Rechtliche Grundlagen und Aufbewahrungsfristen für Pflegedokumente
Die Archivierung in Pflegeeinrichtungen unterliegt einem strengen rechtlichen Rahmen. Zentrale Vorschriften ergeben sich aus der Abgabenordnung (AO), dem Bürgerlichen Gesetzbuch (BGB), dem Sozialgesetzbuch (SGB) sowie berufsrechtlichen Regelungen der Heilberufe. Die Aufbewahrungsfristen variieren erheblich je nach Dokumententyp. Wirtschaftliche Unterlagen wie Bücher, Bilanzen und Inventare sind gemäß § 147 AO grundsätzlich zehn Jahre aufzubewahren. Dies gilt auch für Handels- und Geschäftsbriefe. Pflegedokumentationen, also die vollständige Pflegeplanung, Verlaufsberichte und Einschätzungen, müssen gemäß den Vorgaben der Berufsordnung für Pflegeberufe und den vertraglichen Regelungen mit den Kostenträgern (MDK-Richtlinien) in der Regel mindestens zehn Jahre nach Abschluss der Behandlung oder Pflege aufbewahrt werden. Bei Minderjährigen beginnt diese Frist erst mit deren Volljährigkeit. Arztbriefe, Befunde und Medikationspläne fallen unter die ärztliche Schweigepflicht und sind entsprechend der ärztlichen Berufsordnung zu behandeln; hier gelten oft Fristen von zehn bis 30 Jahren. Personalakten unterliegen dem Bundesarchivgesetz und müssen nach Beendigung des Arbeitsverhältnisses mindestens drei, in vielen Fällen sogar bis zu zehn Jahre, archiviert werden. Die Nichteinhaltung dieser Fristen kann zu erheblichen rechtlichen und finanziellen Konsequenzen führen, bis hin zum Verlust von Ansprüchen oder zu Beweislastumkehrungen im Schadensfall. Eine klare Fristenübersicht und ein systematischer Aussonderungsplan sind daher essenziell.

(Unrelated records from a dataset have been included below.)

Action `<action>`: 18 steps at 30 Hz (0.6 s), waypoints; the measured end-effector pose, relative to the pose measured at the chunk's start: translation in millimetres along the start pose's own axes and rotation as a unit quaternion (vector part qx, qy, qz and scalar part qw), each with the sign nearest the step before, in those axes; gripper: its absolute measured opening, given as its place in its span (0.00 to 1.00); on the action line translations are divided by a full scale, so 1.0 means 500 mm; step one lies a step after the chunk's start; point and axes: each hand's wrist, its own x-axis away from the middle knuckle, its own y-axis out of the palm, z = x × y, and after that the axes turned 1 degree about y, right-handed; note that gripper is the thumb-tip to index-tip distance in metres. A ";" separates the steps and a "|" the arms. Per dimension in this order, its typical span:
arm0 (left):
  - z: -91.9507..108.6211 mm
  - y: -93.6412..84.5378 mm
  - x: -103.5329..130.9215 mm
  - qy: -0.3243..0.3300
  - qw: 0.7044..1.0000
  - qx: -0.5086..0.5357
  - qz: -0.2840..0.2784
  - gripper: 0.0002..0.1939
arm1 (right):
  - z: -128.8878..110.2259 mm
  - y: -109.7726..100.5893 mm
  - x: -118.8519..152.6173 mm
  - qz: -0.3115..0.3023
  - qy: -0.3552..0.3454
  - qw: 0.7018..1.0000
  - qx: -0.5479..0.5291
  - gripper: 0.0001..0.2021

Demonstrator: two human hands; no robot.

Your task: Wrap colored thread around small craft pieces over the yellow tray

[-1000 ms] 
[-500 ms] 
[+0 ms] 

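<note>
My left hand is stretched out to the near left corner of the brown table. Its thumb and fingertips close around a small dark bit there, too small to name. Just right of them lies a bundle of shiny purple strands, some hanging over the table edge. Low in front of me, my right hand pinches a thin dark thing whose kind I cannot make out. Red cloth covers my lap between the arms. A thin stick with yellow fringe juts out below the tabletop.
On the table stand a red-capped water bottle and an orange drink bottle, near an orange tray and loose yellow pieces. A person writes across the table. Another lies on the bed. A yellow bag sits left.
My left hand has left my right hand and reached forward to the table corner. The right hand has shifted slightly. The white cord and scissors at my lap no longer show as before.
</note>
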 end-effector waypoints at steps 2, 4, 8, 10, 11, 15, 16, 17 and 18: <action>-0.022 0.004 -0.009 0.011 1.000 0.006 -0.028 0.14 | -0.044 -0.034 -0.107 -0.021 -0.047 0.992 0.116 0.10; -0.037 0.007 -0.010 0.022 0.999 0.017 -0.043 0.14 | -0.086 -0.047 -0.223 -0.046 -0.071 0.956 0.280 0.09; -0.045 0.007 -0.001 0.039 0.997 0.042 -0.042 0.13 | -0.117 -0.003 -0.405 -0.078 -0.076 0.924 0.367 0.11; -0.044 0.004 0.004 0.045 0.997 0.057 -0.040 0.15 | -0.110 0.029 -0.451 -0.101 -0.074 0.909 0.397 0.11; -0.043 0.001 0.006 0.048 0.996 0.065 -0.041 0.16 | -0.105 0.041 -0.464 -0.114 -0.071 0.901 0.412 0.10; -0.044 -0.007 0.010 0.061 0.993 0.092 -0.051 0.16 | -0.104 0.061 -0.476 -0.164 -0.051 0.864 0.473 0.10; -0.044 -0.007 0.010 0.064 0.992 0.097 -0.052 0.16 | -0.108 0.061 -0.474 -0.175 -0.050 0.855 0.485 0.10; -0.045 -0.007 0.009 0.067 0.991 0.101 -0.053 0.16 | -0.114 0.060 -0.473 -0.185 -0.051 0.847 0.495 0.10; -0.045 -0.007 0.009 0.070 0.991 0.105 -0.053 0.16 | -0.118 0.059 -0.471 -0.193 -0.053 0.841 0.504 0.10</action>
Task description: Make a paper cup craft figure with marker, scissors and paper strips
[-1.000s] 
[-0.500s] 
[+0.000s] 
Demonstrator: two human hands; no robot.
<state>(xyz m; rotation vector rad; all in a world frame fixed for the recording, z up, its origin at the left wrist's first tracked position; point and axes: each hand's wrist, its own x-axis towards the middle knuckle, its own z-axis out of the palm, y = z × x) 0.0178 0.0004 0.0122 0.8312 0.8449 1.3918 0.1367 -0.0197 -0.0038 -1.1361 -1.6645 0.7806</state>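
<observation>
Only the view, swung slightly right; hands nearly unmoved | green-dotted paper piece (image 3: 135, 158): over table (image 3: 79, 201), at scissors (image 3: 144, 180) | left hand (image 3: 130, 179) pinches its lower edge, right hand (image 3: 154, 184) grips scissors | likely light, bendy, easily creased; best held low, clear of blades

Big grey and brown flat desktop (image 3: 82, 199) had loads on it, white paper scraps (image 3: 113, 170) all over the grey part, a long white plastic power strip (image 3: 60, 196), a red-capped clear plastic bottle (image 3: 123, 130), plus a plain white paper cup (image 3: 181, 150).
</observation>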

Aufbewahrungsfristen nach AO und BGB
Pflegedokumentation und Berufsrecht
Personaldaten und Datenschutz (DSGVO)
Praktische Umsetzung: Vom analogen zum hybriden Archivsystem
Die praktische Umsetzung einer effizienten Archivierung erfordert eine durchdachte Systematik. Zunächst muss eine Dokumentenklassifikation erfolgen. Welche Dokumententypen fallen an? Dazu zählen Verwaltungsakten (Verträge, Rechnungen), Pflegeakten (Assessments, Berichte), Personalakten und medizinische Dokumente (Arztbriefe). Für jede Kategorie sind Verantwortlichkeiten, Ablageorte und Zugriffsrechte festzulegen. Das klassische Papierarchiv erfordert einen sicheren, vor Feuer und Wasser geschützten Raum mit geordneter Ablage in Regalen, idealerweise mit einem einfachen Nummernsystem (z.B. Jahressystem mit fortlaufender Nummer) und einem zentralen Findbuch oder Index. Der moderne Trend geht jedoch klar zum hybriden oder vollständig digitalen Archiv. Bei der Digitalisierung ist auf die rechtliche Beweiskraft zu achten. Ein einfacher Scan genügt oft nicht; ein sogenannter dokumentenechter Scan nach Vorgaben wie der GoBD (Grundsätze zur ordnungsmäßigen Führung und Aufbewahrung von Büchern, Aufzeichnungen und Unterlagen in elektronischer Form sowie zum Datenzugriff) ist erforderlich. Dies beinhaltet die Wahrung der inhaltlichen und formalen Authentizität, die Nachvollziehbarkeit der Verarbeitungsschritte und eine revisionssichere Ablage. Ein Document-Management-System (DMS) wird hier zum zentralen Werkzeug. Es ermöglicht die Verschlagwortung (Indexierung) jedes Dokuments mit Metadaten wie Dokumententyp, Bewohnername, Datum, Bearbeiter und Aufbewahrungsfrist. Die Suche wird so innerhalb von Sekunden möglich. Zugriffsrechte stellen sicher, dass nur berechtigte Personen (z.B. Pflegedienstleitung für alle Akten, Teampflege für 'ihre' Bewohner) Einsicht haben. Ein automatischer Fristenmanager warnt vor anstehenden Vernichtungsterminen. Die hybride Lösung kombiniert die Vorteile beider Welten: Aktuelle Akten können digital vorliegen für schnellen Zugriff, während historische Bestände oder besonders beglaubigte Originale physisch archiviert werden, wobei der digitale Index auch auf den physischen Ablageort verweist.